What you should do: Copy only what runs from the line containing "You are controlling" through the end of the material below, line for line, with both ends included.
--- START ---
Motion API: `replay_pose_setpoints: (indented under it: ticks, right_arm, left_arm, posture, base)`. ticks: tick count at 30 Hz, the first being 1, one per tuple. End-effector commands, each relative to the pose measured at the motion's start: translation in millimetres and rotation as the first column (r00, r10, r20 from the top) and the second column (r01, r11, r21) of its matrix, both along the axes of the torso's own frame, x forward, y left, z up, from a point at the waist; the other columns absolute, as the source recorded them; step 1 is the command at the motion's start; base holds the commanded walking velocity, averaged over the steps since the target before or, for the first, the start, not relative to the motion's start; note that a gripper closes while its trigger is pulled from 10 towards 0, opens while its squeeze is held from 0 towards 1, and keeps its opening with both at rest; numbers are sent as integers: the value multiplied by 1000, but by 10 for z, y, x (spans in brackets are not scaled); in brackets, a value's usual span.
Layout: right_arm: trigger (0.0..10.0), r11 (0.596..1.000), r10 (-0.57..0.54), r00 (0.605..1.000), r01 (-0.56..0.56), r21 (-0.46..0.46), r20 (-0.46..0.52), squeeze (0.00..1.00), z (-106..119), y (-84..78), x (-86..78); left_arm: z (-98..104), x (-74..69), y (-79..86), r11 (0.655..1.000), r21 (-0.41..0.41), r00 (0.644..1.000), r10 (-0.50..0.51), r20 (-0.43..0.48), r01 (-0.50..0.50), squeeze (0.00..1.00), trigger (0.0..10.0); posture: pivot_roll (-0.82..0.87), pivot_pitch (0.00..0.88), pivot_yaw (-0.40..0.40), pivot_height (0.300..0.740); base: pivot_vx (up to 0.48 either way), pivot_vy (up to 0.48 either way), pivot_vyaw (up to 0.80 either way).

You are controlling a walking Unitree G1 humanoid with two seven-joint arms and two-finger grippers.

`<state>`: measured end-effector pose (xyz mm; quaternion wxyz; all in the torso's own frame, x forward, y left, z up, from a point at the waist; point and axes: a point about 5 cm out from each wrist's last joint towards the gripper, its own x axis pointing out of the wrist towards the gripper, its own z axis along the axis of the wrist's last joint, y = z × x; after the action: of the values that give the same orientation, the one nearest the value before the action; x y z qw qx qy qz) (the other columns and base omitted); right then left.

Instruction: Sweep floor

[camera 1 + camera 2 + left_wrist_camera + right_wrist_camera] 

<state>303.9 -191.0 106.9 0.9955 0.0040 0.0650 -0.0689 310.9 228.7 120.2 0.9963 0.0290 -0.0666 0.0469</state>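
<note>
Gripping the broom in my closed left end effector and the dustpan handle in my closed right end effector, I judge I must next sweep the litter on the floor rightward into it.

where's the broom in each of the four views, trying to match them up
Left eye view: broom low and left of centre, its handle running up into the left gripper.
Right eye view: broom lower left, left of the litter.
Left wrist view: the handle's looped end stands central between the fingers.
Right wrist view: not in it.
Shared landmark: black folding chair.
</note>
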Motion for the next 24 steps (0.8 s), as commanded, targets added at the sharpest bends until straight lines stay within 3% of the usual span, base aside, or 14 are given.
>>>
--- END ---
Output below:
You are controlling a walking Unitree G1 humanoid with two seven-joint arms and two-finger grippers.

`<state>`: measured end-effector pose (xyz mm; quaternion wxyz; all in the torso's own frame, x forward, y left, z up, from a point at the waist; point and axes: a point about 5 cm out from each wrist's last joint towards the gripper, its own x axis pointing out of the wrist towards the gripper, its own z axis along the axis of the wrist's last joint, y = z × x; after the action: of the values that give the same orientation, the one nearest the value before the action; x y z qw qx qy qz) (the other columns and base omitted); right then left.

Instruction: Sweep floor

[camera 1 + camera 2 + left_wrist_camera + right_wrist_camera] 

<state>303.9 -191.0 106.9 0.9955 0.0040 0.0650 -0.0689 310.9 228.7 120.2 0.9963 0.0290 -0.0666 0.0469</state>
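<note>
Gripping the broom in my closed left end effector and the dustpan handle in my closed right end effector, I judge I must next sweep the litter on the floor rightward into it.

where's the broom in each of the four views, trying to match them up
Left eye view: broom low and left of centre, its handle running up into the left gripper.
Right eye view: broom lower left, left of the litter.
Left wrist view: the handle's looped end stands central between the fingers.
Right wrist view: not in it.
Shared landmark: black folding chair.
</note>
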Motion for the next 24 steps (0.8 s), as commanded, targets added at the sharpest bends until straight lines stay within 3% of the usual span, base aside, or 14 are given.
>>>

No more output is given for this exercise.